My structural engineer specified a separate lintel (galvanised). He said the usual welded plate design suffers from corrosion and thermal bridging.

I've added the timber around the sway frame to help it even more . The sway frame is bolted to the footings so that's another pathway so the that's why I had the timber idea. Then add insulated plasterboard and fireboard internally.

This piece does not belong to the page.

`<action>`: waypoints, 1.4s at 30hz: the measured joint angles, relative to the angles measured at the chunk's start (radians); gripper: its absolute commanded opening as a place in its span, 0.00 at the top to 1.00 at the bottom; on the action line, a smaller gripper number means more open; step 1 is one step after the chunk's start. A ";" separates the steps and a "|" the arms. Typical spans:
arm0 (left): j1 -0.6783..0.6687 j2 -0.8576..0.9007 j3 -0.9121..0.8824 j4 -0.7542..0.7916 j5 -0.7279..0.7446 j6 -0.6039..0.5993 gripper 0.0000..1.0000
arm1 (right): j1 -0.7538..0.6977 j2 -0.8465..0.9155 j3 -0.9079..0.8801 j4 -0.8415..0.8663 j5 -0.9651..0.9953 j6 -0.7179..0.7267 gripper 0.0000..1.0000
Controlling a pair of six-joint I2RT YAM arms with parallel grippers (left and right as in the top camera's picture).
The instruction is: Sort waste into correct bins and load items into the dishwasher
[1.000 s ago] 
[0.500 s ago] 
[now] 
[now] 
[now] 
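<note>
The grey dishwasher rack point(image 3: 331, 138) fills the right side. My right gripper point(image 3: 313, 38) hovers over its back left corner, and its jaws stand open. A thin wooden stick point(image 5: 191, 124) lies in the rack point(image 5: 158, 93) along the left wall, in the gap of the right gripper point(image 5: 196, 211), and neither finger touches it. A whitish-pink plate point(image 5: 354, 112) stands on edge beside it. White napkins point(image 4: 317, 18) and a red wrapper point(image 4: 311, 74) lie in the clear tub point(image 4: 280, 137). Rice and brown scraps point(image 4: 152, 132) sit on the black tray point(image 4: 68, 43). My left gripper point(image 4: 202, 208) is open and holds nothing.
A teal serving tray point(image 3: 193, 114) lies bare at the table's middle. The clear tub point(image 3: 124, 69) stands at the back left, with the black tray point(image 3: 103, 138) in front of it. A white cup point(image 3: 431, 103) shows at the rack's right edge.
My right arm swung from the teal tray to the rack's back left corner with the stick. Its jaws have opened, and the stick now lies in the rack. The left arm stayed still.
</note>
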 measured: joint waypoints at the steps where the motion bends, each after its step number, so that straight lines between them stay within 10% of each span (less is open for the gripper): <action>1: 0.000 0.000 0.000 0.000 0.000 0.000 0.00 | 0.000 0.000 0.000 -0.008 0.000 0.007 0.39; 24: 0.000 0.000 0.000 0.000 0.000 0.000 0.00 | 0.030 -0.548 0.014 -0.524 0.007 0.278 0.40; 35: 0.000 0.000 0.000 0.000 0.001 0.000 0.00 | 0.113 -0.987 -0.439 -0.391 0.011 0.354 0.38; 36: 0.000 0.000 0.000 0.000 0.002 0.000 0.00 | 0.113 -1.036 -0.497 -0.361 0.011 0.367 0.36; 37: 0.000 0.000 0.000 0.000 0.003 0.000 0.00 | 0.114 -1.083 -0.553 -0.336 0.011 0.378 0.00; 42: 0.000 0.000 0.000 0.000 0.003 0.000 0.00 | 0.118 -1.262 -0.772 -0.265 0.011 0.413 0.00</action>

Image 04-07-2022 at 09.28.jpeg



Having never built a steel frame before I'm just guessing!
 
Just to update, here's what I did.

Built the steel frame and lined it with 4 by 2 timber fixed with M8 bolts with DPC between timber and steel. Fixed compacfoam to the timber with timberlok screws (I later added a third screw per length of compacfoam):


IMG_4152.jpeg



I then put the rafters on because I was bored of getting wet as it didn't stop raining for months:

IMG_4191.jpeg


Built the side walls:

IMG_4229 2.jpeg




Then lifted the galvanised external lintel in place with my trusty electric winch attached to an acrow:


IMG_4263.jpeg


IMG_4264.jpeg



Made a triangle of timber with the rafters to ensure that lintel was staying put:


IMG_4422.jpeg




Came up with a way of minimising cold bridging at the threshold:

IMG_4761.jpeg



IMG_4772.jpeg



Sliding doors went in. The one thing I didn't do myself. The fitters were very happy with the compacfoam and had used it before. Solid fixing.




IMG_4891.jpeg


Inside has been a major bit of work but that's another story.